Quantification of A. pleuropneumoniaeattached to SJPL cells
Adherent bacteria were quantified as described previously [13]. Briefly, SJPL cells were seeded into 24-well tissue culture plates as described in the cytotoxicity assay. Bacteria were prepared as described above and 1 ml of the bacterial suspension was added to each well. The plates were incubated for 3, 6, 24 and 48 hours. When necessary, bacteria in biofilms were dispersed by adding 100 μL of a Dispersin B solution (4 μg/mL in DPBS) to the well and the plate was incubated for 5 min at 37°C. Nonadherent bacteria were removed by washing four times with DPBS. Cell with adherent bacteria were released from the wells by adding 100 μl of 1× trypsin-EDTA (Gibco) and resuspended in 900 μl DPBS buffer. The recovered suspension was serially diluted and these were plated on agar to determine the number of adherent bacteria.
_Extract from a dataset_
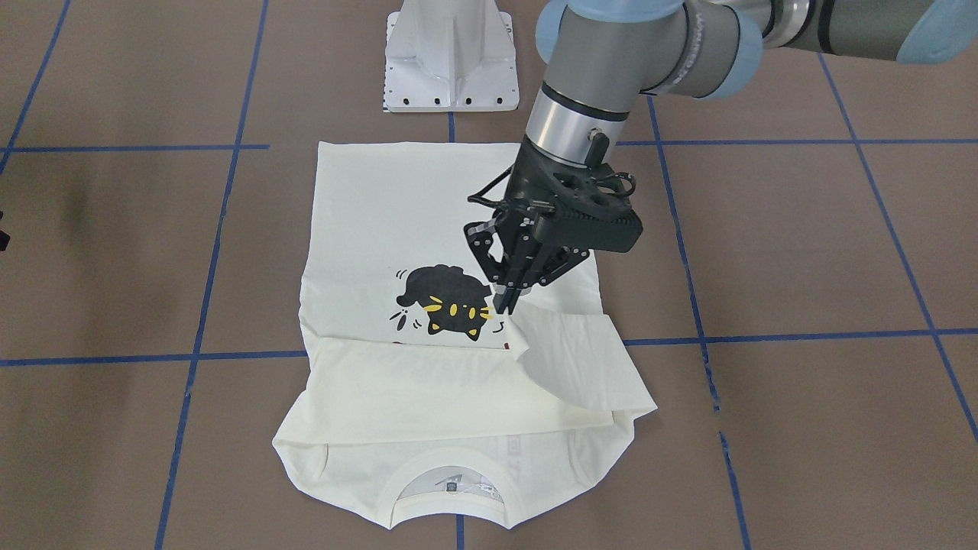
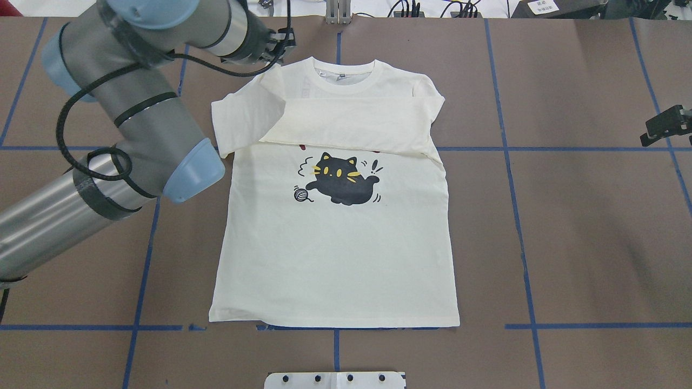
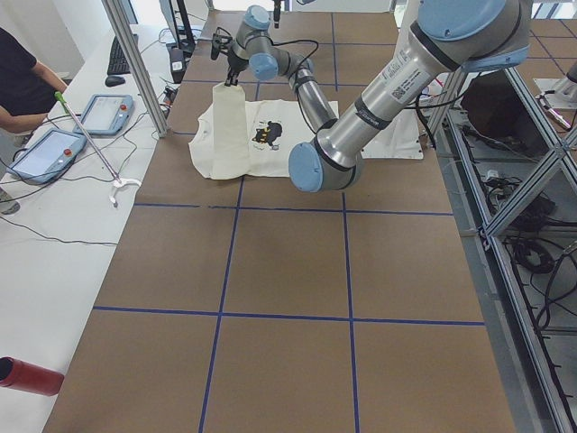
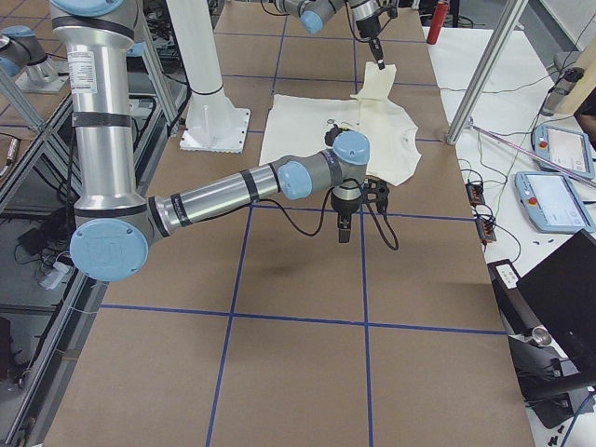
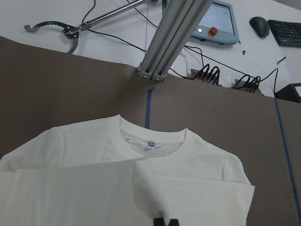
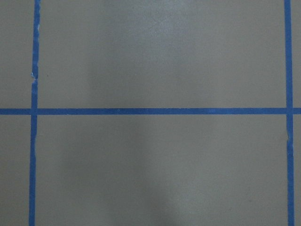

Confocal laser scanning microscopy
Biofilms were grown on a biotic or an abiotic surface as described above. SJPL cells were fixed in formaldehyde (4%) for 1 hr at room temperature and wells were washed 3 more times with PBS. The wells were filled with 100 μl of WGA–Oregon green 488 or WGA-AlexaFluor 633 (Invitrogen, Eugene, OR, USA) diluted 1/100 in PBS or/and Phalloidin-AlexaFluor 594 (Invitrogen) diluted 1/40 in PBS and the plate was incubated for 30 min at room temperature in the dark. The plate was then washed with water and filled with 100 μl PBS. The plate was observed with a confocal microscope (Olympus FV1000 IX81, Markham, ON, Canada). The fluorophores were excited and detected as prescribed by the manufacturers. The images were acquired using the Fluoview software (Olympus).